Despite remaining in a very distant second, Chinese officials will not have reason to be disappointed by the news. As part of a push toward reform, the legitimization of the yuan as a currency for financial transactions has been pushed by the government. This shows that the currency has value apart from its being pegged to other denominations, as well as increasing the intrinsic value of the existence of the currency. In addition, it gives the Chinese government an added degree of control over a greater share of transactions.
The 8.66 percent figure may seem small, but it is in fact no trifling sum. At the beginning of 2012, under 2 percent of transactions in trade finance were carried out using the yuan, nearly a quarter of today’s amount. This means that more and more transactions have been switching to the yuan in recent years.
This is especially important because it shows a confidence level in China’s currency that has not been bestowed upon the currencies of many other emerging markets. As the American Federal Reserve begins to prepare for the end of quantitative easing, many emerging countries have seen their currency values decline or even drop dramatically, with China being one of the few exceptions. This vote of confidence in the yuan showcases that the currency is here to stay with or without the help of the U.S. government. The levels of the yuan, compared to the dollar, are up significantly on the year.

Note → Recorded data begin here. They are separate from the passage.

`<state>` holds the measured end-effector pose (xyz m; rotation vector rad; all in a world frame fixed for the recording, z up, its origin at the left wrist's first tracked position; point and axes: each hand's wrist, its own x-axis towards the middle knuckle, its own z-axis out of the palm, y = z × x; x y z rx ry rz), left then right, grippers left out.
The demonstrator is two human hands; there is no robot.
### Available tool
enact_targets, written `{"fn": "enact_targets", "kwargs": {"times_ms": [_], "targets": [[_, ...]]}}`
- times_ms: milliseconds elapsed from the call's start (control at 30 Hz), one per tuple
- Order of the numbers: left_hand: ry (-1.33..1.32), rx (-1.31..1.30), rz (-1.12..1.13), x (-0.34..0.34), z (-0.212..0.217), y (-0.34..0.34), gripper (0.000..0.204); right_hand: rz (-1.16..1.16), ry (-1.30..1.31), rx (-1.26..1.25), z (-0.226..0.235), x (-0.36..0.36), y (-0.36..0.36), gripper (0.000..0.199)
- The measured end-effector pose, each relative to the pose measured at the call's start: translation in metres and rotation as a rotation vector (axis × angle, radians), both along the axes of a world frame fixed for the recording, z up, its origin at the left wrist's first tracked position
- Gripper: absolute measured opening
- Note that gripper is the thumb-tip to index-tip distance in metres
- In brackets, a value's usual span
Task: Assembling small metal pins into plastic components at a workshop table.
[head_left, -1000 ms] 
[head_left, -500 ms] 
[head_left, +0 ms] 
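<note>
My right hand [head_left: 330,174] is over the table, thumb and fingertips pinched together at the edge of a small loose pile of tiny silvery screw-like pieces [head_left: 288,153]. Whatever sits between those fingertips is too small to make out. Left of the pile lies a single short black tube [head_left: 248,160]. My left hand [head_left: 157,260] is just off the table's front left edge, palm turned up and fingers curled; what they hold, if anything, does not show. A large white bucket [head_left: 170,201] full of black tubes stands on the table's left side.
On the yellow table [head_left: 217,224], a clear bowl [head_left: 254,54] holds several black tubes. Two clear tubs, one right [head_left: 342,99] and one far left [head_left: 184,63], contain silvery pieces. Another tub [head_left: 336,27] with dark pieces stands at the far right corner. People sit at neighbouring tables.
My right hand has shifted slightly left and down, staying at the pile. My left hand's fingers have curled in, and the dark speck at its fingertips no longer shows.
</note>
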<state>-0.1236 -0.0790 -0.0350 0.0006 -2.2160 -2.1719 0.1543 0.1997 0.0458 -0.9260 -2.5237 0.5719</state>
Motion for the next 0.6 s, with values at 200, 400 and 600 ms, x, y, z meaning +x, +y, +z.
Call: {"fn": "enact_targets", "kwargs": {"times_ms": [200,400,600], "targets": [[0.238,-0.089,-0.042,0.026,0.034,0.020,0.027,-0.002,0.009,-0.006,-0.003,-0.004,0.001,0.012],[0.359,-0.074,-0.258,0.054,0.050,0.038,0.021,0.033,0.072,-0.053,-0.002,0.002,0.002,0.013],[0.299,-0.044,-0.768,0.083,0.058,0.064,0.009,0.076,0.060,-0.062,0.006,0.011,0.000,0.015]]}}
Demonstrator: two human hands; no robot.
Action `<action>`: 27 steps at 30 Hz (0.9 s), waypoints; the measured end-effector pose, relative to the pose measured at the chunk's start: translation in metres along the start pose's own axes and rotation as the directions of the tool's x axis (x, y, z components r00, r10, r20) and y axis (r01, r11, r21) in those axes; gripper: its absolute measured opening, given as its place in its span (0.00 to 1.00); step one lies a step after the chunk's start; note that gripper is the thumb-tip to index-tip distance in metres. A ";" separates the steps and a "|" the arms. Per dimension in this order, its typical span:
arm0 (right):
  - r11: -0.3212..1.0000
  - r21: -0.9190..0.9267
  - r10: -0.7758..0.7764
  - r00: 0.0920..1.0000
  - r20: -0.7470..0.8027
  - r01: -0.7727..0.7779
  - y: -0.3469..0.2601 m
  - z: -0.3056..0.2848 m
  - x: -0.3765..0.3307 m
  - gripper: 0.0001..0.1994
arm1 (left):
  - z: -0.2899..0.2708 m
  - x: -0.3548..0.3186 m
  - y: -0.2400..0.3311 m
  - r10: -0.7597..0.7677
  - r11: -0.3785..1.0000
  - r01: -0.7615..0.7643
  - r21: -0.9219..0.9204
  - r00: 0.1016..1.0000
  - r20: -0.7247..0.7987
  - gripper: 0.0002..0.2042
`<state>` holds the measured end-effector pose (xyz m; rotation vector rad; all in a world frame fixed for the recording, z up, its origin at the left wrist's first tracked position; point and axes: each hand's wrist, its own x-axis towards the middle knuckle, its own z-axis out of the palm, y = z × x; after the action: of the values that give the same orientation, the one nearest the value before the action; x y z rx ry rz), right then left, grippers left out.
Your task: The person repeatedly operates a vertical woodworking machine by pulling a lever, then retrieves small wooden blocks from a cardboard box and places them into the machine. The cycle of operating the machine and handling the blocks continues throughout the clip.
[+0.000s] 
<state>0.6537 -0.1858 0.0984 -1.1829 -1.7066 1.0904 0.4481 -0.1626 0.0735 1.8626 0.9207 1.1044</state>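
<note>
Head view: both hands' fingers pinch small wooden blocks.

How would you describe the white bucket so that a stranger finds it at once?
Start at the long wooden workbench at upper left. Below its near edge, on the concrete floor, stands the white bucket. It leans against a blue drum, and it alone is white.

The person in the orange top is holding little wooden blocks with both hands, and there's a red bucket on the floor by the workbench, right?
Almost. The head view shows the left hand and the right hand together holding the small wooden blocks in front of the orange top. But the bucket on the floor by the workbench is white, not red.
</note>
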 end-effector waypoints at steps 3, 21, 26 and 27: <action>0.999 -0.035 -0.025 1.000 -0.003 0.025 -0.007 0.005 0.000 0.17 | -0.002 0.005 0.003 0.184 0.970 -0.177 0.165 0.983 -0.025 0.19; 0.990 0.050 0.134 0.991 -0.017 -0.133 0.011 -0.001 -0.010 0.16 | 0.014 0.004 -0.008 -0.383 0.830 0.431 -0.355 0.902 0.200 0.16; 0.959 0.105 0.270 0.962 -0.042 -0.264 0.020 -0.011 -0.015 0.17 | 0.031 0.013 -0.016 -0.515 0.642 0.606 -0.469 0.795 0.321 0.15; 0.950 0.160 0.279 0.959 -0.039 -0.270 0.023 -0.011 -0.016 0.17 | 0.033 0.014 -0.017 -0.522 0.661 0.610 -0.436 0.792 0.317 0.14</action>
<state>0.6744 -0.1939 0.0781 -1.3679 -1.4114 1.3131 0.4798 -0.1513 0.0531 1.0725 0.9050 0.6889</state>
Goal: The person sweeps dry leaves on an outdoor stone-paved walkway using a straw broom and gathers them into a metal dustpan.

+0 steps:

Meanwhile, the location of the transactions is beneficial to the Chinese as well. The top five countries using the yuan for trade finance interactions were China, Hong Kong, Singapore, Germany, and the U.S. Looking at the second and third entries on the list, one can see that the yuan is gaining traction in the region of east Asia, exactly where the Chinese are looking to build influence. As the yuan becomes a more and more legitimate currency, the number of transactions carried out in yuan is only expected to rise.